Si riapre il caso dell’omicidio Mattarella

Il contesto politico e personale di Piersanti Mattarella. Piersanti Mattarella era un esponente di spicco della DC siciliana e seguace degli insegnamenti di Aldo Moro. La sua attività politica si distingueva per la volontà di riformare la pubblica amministrazione e combattere la corruzione. Era lontano dal classico profilo del notabile siciliano, spesso associato alla connivenza con ambienti mafiosi. Questo lo rese un bersaglio per Cosa nostra, che vedeva nella sua politica una minaccia diretta ai propri interessi. Per i collaboratori di giustizia, l’omicidio fu approvato dalla Commissione mafiosa in un clima di “convergenze di interessi” tra la mafia e settori deviati dello Stato.

L’agguato. Il delitto avvenne davanti all’abitazione della famiglia Mattarella, in pieno centro a Palermo. Erano le prime ore del mattino del giorno dell’Epifania. Piersanti Mattarella si trovava al volante della sua auto, con la moglie seduta al suo fianco. Un giovane, descritto come robusto, con capelli castani, occhiali a specchio si avvicinò velocemente all’auto. Usò una Colt Cobra calibro 38 per sparare attraverso il finestrino, ma l’arma si inceppò dopo i primi colpi. Un complice, a bordo di una Fiat 127, gli passò un altro revolver, uno Smith & Wesson, con cui completò l’omicidio, ferendo anche la moglie.

L’identikit del killer, elaborato grazie alla testimonianza della moglie e di altri testimoni, suggeriva un uomo di circa 25 anni.
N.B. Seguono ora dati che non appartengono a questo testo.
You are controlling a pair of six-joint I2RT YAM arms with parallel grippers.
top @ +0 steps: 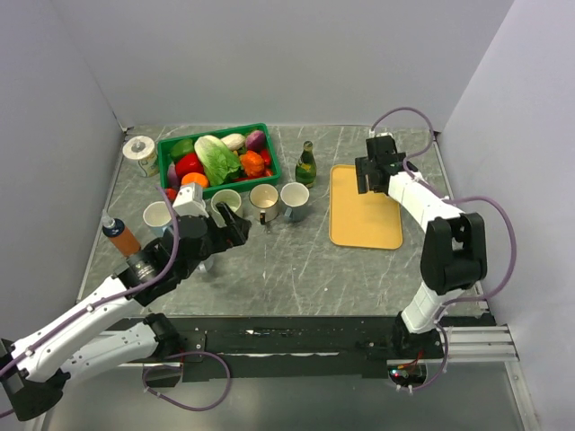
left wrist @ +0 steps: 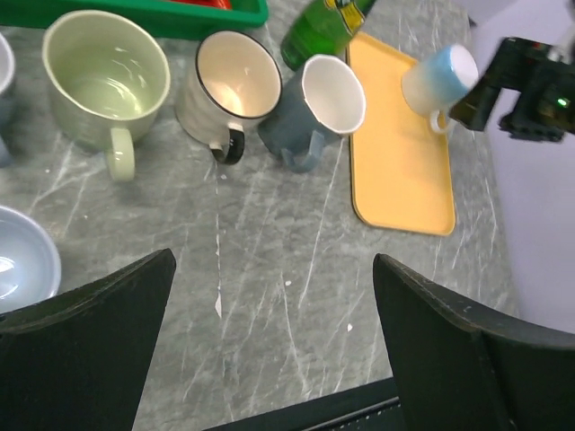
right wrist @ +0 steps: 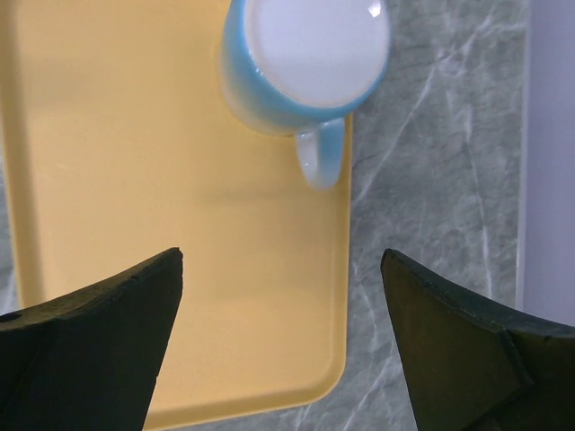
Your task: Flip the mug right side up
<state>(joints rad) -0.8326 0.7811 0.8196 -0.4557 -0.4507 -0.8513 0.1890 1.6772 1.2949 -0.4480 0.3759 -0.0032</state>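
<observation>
A light blue mug [right wrist: 301, 63] stands upside down on the far end of the yellow tray [right wrist: 135, 180], flat base up and handle pointing toward my right gripper. It also shows in the left wrist view [left wrist: 438, 79]. In the top view it is hidden under my right gripper [top: 370, 175]. My right gripper [right wrist: 282, 254] is open and empty, hovering above the tray just short of the mug. My left gripper [left wrist: 274, 258] is open and empty over bare table near the row of mugs, also seen from above [top: 235, 229].
Upright mugs stand in a row: green [left wrist: 103, 81], white with black rim [left wrist: 229, 85], grey-blue [left wrist: 319, 108], and a pale blue one [left wrist: 22, 265]. A green bottle [top: 306, 164] stands left of the tray. A green basket [top: 269, 148] of vegetables is behind; an orange bottle [top: 119, 238] is at left.
</observation>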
I sospetti caddero su Valerio Fioravanti, leader dei Nar, ma le indagini successive non riuscirono a confermare il suo coinvolgimento.

Le prime indagini e i depistaggi. Le prime indagini furono segnate da una serie di depistaggi e false piste. Giovanni Falcone, magistrato che indagò sul caso, sostenne la matrice mafiosa del delitto, ma non escluse la possibilità di un coinvolgimento del terrorismo nero come esecutore materiale. L’arma usata nell’omicidio di Mattarella fu collegata a quella utilizzata per uccidere il magistrato Mario Amato, suggerendo un possibile filo conduttore tra mafia e ambienti eversivi di estrema destra. Tuttavia, queste ipotesi rimasero inconcluse.
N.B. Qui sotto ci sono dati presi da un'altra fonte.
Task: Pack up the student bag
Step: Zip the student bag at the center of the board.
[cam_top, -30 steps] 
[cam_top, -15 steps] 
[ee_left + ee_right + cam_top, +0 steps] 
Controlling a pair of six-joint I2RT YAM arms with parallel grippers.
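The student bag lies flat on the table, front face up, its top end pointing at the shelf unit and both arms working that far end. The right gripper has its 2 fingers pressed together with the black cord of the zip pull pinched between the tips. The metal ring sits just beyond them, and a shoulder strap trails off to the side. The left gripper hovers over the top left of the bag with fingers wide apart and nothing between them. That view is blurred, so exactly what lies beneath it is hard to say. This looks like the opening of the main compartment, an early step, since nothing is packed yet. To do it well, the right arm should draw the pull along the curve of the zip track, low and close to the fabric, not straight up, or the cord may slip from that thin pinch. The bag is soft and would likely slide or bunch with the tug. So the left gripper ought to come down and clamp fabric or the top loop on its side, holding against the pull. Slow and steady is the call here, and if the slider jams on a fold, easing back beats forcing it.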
Collaboratori di giustizia come Francesco Marino Mannoia e Tommaso Buscetta confermarono il ruolo della Commissione di Cosa nostra nella decisione di eliminare Mattarella. Nessuno, però, volle esporsi direttamente per non attirare su di sé l’attenzione.

Il ruolo dei Madonia e i legami con i servizi deviati. La famiglia Madonia era profondamente radicata nel tessuto criminale di Palermo e aveva rapporti consolidati con apparati deviati dello Stato. Secondo le dichiarazioni dei collaboratori di giustizia, Nino Madonia godeva di un’autorità straordinaria all’interno di Cosa nostra, tanto da essere descritto come una figura quasi divina nel contesto mafioso. La famiglia era coinvolta in attività eversive già dagli anni ’70, con attentati e operazioni che suggerivano una stretta connessione con settori deviati dei servizi segreti. L’agguato a Mattarella avvenne nel territorio controllato dalla famiglia Madonia, ma non ci furono riconoscimenti diretti da parte dei testimoni sui possibili esecutori, come Prestifilippo, Lucchese o Marino Mannoia. Questo contribuì a mantenere l’alone di mistero intorno al caso.

I nuovi sviluppi. La Procura di Palermo, guidata da Maurizio de Lucia e dall’aggiunto Marzia Sabella, ha raccolto negli ultimi anni nuovi elementi e testimonianze, mantenuti sotto il massimo riserbo. Questi potrebbero finalmente portare all’identificazione dei sicari e a un nuovo processo. Le nuove indagini si basano su rivelazioni che rafforzano il quadro accusatorio, confermando il coinvolgimento diretto di soggetti legati a Cosa nostra.